• **Task details**: Find the line with "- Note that" and the line with "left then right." in the entries below; output exactly those two lines, every line between them, and no others.

Records excerpted from a collection
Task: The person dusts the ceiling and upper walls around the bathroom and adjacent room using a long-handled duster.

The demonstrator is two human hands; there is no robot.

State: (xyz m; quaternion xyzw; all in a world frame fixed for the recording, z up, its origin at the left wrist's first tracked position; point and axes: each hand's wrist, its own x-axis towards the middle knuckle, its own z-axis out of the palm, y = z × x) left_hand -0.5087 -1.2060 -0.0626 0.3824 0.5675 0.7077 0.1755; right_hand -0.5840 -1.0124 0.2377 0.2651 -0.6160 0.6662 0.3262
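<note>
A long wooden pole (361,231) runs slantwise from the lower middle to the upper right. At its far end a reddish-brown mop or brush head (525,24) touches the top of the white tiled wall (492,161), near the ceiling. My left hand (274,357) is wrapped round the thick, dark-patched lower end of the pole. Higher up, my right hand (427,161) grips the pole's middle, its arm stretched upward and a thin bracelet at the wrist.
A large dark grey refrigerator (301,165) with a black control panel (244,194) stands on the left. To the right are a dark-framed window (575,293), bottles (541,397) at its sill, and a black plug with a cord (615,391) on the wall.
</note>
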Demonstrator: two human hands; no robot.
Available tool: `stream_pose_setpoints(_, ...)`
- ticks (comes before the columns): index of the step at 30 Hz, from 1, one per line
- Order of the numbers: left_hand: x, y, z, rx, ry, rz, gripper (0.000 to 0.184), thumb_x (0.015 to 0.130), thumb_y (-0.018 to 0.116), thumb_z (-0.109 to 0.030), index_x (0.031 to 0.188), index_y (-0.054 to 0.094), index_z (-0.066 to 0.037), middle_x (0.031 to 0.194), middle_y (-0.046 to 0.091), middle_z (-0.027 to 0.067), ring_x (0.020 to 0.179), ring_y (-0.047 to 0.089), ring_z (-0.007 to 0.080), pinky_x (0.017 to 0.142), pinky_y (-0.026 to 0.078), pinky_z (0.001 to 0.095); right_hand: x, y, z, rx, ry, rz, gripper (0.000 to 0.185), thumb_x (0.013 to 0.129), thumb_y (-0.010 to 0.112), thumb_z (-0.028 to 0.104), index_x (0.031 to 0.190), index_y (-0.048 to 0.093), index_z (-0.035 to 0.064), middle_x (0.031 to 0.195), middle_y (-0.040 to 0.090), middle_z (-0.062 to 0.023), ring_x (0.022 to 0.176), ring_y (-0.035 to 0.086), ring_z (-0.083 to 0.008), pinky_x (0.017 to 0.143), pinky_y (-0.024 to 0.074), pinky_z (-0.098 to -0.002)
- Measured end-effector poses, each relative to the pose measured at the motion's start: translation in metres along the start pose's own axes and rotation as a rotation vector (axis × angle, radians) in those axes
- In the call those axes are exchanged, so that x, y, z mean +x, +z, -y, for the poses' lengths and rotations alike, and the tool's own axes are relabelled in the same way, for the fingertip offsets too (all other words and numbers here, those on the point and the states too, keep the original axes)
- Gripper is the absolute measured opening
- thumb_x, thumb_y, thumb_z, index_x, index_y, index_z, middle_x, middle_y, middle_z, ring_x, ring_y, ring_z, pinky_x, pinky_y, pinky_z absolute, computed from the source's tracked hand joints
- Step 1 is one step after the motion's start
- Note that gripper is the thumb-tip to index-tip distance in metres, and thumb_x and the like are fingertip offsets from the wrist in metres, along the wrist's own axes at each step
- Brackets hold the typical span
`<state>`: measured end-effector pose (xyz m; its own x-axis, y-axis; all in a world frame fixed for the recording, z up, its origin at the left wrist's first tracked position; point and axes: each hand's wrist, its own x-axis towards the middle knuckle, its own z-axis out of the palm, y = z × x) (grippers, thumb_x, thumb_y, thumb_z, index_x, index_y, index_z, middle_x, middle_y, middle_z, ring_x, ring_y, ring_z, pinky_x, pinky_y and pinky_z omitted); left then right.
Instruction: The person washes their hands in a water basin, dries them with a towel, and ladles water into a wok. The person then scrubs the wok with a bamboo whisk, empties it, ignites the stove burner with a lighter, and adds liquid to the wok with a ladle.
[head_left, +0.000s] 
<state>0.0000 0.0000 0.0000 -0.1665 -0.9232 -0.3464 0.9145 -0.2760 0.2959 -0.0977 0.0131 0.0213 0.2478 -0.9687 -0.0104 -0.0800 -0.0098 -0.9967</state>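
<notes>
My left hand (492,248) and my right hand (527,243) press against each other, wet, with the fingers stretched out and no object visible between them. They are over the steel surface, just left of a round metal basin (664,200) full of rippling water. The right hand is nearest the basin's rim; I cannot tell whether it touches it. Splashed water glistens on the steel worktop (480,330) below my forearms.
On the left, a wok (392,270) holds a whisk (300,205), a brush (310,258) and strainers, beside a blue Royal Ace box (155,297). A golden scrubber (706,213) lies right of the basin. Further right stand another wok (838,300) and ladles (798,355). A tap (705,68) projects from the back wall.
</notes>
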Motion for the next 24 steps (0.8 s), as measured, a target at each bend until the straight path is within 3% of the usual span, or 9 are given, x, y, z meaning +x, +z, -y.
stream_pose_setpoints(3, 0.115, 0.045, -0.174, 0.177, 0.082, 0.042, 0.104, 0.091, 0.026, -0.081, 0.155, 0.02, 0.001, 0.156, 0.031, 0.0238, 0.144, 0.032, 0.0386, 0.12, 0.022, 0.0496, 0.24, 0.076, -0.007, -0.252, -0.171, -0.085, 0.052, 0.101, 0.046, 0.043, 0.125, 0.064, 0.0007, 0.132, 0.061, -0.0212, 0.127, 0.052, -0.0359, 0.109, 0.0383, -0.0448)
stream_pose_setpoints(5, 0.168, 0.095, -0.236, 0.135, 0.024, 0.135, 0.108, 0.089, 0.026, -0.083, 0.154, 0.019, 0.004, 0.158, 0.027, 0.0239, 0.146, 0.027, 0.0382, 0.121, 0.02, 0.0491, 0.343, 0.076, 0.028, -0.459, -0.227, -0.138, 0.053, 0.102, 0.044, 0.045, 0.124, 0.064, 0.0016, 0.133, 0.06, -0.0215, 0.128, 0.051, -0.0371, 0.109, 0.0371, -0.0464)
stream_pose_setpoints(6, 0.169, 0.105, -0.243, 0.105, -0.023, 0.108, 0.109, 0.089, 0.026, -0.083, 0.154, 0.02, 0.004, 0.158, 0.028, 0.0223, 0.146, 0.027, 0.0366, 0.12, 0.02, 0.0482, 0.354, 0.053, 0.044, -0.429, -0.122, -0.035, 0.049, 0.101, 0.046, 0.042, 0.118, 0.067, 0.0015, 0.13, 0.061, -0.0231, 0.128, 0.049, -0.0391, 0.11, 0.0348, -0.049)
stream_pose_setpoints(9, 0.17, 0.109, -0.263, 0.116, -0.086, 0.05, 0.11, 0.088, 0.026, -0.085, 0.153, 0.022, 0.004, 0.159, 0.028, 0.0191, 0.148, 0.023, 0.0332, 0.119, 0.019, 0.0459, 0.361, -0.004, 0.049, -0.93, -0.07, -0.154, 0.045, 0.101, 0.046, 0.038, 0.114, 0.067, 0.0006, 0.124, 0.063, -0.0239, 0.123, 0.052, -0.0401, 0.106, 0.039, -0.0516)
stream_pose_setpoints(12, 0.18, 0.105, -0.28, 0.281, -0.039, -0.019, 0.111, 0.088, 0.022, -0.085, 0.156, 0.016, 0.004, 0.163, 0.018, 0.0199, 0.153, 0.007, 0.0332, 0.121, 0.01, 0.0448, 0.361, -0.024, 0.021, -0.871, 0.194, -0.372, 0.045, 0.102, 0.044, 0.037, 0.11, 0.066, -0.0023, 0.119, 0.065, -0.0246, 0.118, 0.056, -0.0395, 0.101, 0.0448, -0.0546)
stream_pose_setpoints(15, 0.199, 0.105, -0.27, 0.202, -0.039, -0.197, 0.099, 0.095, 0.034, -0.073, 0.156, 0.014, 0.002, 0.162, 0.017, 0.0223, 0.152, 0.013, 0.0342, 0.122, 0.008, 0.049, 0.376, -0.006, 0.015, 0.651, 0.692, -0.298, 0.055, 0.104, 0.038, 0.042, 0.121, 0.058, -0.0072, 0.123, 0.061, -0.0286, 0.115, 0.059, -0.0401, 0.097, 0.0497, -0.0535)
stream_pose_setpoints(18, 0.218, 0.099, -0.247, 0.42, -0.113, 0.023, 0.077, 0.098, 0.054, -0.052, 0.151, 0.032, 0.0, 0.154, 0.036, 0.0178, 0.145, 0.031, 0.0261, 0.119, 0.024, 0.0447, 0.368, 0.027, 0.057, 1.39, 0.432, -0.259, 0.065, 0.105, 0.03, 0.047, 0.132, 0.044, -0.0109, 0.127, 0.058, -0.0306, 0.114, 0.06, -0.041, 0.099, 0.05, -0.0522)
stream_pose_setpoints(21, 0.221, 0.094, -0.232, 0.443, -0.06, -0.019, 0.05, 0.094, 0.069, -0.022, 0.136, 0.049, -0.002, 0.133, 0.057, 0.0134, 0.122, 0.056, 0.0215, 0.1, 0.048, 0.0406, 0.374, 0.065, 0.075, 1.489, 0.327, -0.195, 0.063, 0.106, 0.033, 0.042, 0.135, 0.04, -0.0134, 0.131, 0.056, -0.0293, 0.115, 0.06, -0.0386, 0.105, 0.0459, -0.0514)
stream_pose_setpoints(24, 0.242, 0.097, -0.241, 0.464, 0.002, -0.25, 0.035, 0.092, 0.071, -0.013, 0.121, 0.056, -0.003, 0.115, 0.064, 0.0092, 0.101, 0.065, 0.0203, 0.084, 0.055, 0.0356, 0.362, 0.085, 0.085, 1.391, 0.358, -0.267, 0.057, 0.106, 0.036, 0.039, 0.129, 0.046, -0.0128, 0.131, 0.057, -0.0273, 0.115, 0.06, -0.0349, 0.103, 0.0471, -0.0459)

• **Exercise answer**:
- Note that gripper is the thumb-tip to index-tip distance in metres, and thumb_x and the like are fingertip offsets from the wrist in metres, along the wrist's own axes at each step
- Brackets hold the typical span
`<state>`: measured end-effector pose (xyz m; its own x-axis, y-axis; all in a world frame fixed for the recording, z up, its origin at the left wrist's first tracked position; point and axes: each hand's wrist, its own x-axis towards the middle knuckle, its own z-axis out of the palm, y = z × x) (grippers, thumb_x, thumb_y, thumb_z, index_x, index_y, index_z, middle_x, middle_y, middle_z, ring_x, ring_y, ring_z, pinky_x, pinky_y and pinky_z omitted); left then right.

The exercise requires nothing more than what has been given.